Grubendrama: Eingeschlossene Bergarbeiter hinterließen Abschiedsbriefe. 42 Stunden waren 13 US-Kumpel nach einer Explosion unter Tage eingeschlossen. Nur einer überlebte.

Washington. "Es war nicht schlimm. Ich bin einfach eingeschlafen. Ich liebe euch." In krakeligen Druckbuchstaben hielt Bergarbeiter Martin Toler jr. seine letzten Worte an Familie und Freunde auf der Rückseite eines Vers icherungsantrags fest. Wenig später war der 51jährige tot - wie elf Kollegen, die zusammen mit ihm seit der schweren Explosion vor fünf Tagen in der Kohlegrube von Tallmannsville in West Virginia verschüttet waren.

Als erster Angehörige bekam Martin Tolers älterer Bruder Tom nach der Identifizierung der Leiche den Abschiedsbrief in die Hand. "Ich bin tief erschüttert.

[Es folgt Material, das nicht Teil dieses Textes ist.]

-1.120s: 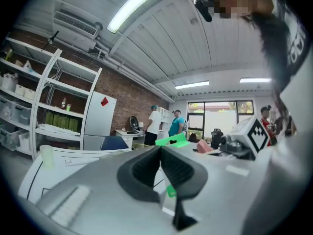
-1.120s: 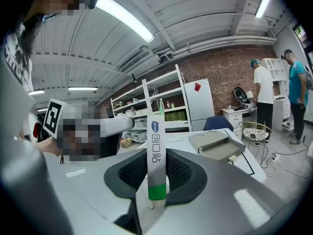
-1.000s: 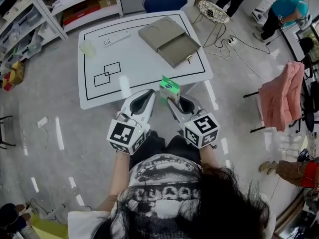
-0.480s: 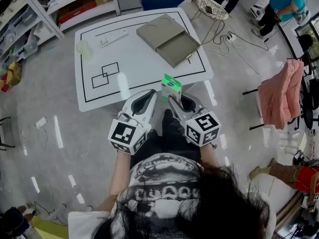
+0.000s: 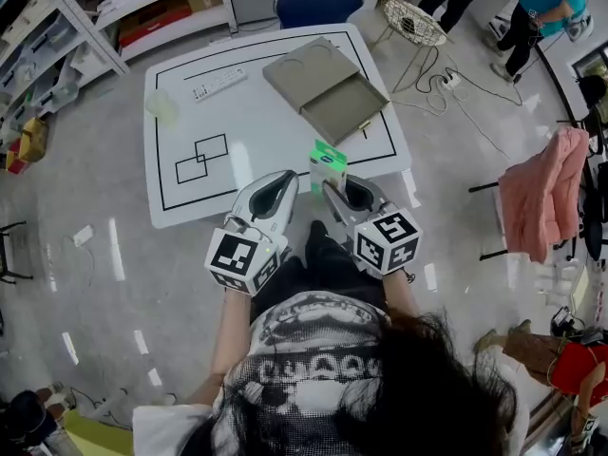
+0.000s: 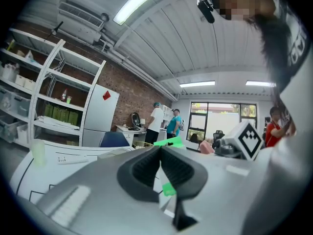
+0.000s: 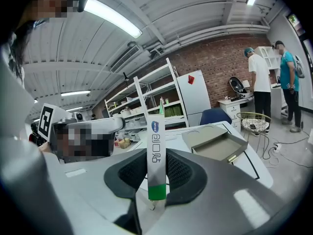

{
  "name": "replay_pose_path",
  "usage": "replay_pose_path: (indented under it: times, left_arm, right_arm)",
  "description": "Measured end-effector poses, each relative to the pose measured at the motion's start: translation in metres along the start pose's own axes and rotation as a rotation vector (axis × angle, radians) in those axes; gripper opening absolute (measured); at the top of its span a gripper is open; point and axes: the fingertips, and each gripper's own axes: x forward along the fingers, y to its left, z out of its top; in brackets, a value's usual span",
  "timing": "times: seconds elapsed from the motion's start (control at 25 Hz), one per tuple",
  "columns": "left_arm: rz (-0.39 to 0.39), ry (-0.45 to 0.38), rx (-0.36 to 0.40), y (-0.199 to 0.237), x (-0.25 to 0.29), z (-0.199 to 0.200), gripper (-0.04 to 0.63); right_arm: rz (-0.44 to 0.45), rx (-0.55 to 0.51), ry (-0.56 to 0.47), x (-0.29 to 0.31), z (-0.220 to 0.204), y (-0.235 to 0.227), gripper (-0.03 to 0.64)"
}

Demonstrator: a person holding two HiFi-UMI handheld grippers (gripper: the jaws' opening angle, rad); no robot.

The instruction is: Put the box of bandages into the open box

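Over the table's near edge, the right gripper is pinching the box of bandages upright, while the left gripper is pressing its jaws together on nothing.

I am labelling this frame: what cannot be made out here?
Box of bandages: the right gripper view shows only a narrow edge; the jaws cover its broad faces.
Open box: its front wall hides the floor in the right gripper view; too small in the head view.
Flat white item: head view, too small to name.
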Motion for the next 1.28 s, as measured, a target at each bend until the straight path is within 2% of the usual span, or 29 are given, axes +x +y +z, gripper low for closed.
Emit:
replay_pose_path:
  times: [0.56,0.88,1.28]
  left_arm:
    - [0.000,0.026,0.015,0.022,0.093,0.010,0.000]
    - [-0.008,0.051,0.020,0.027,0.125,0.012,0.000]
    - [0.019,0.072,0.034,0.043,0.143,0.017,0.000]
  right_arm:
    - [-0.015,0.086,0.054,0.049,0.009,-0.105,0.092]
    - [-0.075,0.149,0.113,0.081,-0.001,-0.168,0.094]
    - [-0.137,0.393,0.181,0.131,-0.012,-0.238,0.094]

Mir fehlen die Worte", sagt Tom Toler, der selbst 30 Jahre lang unter Tage arbeitete. Peggy Cohen weint um ihren Vater. "In den Notizen stand immer wieder, sie hätten nicht gelitten." Auch er sehe friedlich aus, eben wie jemand, der an einer Kohlenmonoxidvergiftung gestorben sei. "Es beruhigt mich zu wissen, daß er nicht leiden mußte." Der einzige aus der Gruppe von 13 Verschütteten, der zwei Tage nach dem schweren Unglück am Mittwoch lebend aus der Sago-Mine geborgen werden konnte, ist am Freitag aus dem Koma erwacht. Randal McCloy (27) wird in Pittsburgh einer speziellen Sauerstoffbehandlung unterzogen. Seine Frau Anna: "Er kann noch nicht sprechen. Aber er spürt, wenn ich bei ihm bin. Er öffnet die Augen und versucht mich anzusehen. Er reagiert auch auf unsere beiden Kinder."

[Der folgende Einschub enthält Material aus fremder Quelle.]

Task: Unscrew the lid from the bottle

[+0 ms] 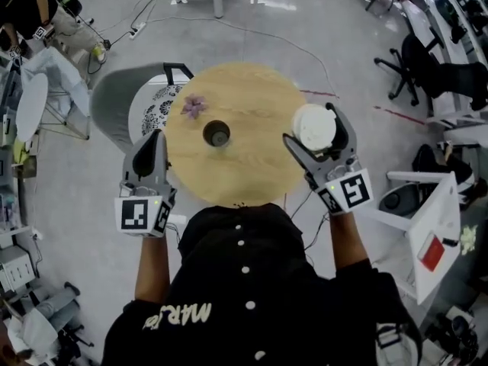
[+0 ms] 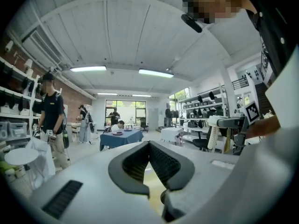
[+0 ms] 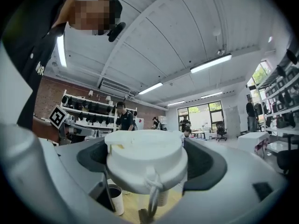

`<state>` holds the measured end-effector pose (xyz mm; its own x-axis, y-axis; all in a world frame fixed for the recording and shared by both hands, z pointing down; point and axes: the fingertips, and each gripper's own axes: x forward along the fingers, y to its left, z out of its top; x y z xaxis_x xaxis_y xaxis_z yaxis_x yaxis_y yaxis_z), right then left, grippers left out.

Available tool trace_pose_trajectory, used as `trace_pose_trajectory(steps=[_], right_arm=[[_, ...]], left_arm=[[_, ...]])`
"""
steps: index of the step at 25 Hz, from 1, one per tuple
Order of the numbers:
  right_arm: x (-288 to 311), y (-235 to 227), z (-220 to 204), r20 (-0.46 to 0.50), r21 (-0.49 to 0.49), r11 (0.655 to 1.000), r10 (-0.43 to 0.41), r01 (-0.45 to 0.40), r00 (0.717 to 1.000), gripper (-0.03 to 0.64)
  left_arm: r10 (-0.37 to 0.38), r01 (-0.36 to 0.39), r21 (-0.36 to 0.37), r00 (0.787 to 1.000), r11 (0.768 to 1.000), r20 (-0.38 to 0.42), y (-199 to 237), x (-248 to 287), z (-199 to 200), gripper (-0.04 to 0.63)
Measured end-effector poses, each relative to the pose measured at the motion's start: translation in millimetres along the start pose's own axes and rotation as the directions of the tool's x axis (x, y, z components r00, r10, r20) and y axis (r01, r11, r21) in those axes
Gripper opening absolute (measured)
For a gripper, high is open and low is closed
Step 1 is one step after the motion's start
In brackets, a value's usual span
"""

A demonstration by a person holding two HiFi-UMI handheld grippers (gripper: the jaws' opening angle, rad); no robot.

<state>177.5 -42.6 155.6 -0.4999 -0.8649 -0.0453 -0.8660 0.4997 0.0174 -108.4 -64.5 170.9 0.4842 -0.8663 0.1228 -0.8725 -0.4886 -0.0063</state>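
Note:
On the round wooden table (image 1: 252, 166) the bottle (image 1: 216, 133) stands upright near the middle, its dark mouth uncovered. My right gripper (image 1: 311, 122) hovers over the table's right edge, shut on the white lid (image 1: 316, 130), which is off the bottle. In the right gripper view the lid (image 3: 145, 153) fills the space between the jaws, a loop strap hanging from it, and the bottle (image 3: 114, 197) shows below on the left. My left gripper (image 1: 156, 137) is at the table's left edge, apart from the bottle; in the left gripper view the left gripper (image 2: 149, 146) is shut with nothing in it.
A small purple flower (image 1: 194, 106) lies on the table behind the bottle. A grey chair (image 1: 114, 101) stands against the table's left side. Office chairs (image 1: 427, 67) and a white stand (image 1: 435, 235) are on the right. Cables run across the floor behind.

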Motion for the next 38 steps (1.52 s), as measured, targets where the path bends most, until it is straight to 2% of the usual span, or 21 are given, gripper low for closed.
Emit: trace_pose_trajectory(steps=[3,6,11,17,26,38], right_arm=[[-8,-6,8,0.013,-0.012,1.000,-0.027,0.027,1.000,0.476],[-15,-10,11,-0.001,-0.024,0.998,-0.056,0.056,0.998,0.476],[-19,-10,20,0.030,-0.029,0.997,-0.071,0.072,0.997,0.476],[-24,-10,21,0.023,-0.042,0.995,-0.087,0.088,0.996,0.476],[-19,-10,24,0.042,-0.034,0.997,-0.074,0.075,0.996,0.476],[-12,-6,19,0.023,-0.034,0.998,-0.058,0.059,0.998,0.476]], left_arm=[[0.061,-0.060,-0.026,0.998,0.998,0.025,7,-9,13,0.005],[0.076,-0.075,-0.024,0.996,0.997,0.037,6,-16,20,0.005],[0.075,-0.074,-0.011,0.996,0.997,0.046,4,-21,25,0.005],[0.063,-0.063,-0.003,0.997,0.998,0.042,-3,-22,24,0.005],[0.042,-0.043,0.020,0.998,0.999,0.044,-13,-17,24,0.005],[0.055,-0.056,0.025,0.998,0.998,0.043,-7,-21,21,0.005]])
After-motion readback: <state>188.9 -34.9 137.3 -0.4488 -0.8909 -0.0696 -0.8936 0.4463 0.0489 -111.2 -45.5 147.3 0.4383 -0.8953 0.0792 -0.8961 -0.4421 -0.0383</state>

Die Ärzte befürchten allerdings, daß der Bergmann von seiner Kohlenmonoxid-Vergiftung bleibende Hirnschäden behalten könnte. Der Vater McCloys ist überzeugt, daß sein Sohn nur dank der Hilfe seiner Kollegen überlebt hat. "Diese Männer waren wie Brüder. Sie haben sich umeinander gekümmert. Ich weiß nicht, was da unten passiert ist. Aber ich bin sicher, die älteren Männer haben ihren Sauerstoffvorrat mit meinem Sohn geteilt, damit der jüngste von ihnen überlebt."

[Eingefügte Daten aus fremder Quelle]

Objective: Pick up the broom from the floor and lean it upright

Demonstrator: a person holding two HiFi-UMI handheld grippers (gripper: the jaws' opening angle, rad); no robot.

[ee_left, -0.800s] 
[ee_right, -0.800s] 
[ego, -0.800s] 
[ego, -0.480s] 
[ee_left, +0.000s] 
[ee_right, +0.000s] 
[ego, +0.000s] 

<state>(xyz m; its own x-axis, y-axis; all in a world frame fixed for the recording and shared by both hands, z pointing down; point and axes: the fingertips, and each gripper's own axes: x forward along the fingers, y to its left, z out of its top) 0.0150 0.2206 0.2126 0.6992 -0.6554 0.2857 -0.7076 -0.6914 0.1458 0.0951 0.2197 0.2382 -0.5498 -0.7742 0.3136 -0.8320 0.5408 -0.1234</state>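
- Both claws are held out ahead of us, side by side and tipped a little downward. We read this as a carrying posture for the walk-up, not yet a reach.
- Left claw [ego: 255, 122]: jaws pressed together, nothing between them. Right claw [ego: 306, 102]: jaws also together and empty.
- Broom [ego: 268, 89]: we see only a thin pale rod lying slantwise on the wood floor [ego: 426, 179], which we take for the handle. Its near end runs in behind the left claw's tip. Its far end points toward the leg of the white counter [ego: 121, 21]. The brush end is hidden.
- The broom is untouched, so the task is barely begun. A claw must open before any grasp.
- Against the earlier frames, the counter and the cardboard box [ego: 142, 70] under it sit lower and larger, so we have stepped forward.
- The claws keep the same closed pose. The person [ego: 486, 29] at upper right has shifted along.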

Nach dem Grubenunglück ist die Bergwerksfirma International Coal Group (ICG) massiv in die Kritik geraten. Die staatlichen Aufsichtsbehörden hätten dem Unternehmen in den vergangenen zwei Jahren 276 Verstöße unter anderem bei der Be- und Entlüftung zur Last gelegt, berichtete "USA Today". Allein 2005 hätten die Behörden 18mal Teile der Stollen zwangsweise geschlossen. Die Untersuchungsbehörden gingen davon aus, daß Methangas die Explosion unter Tage ausgelöst hat.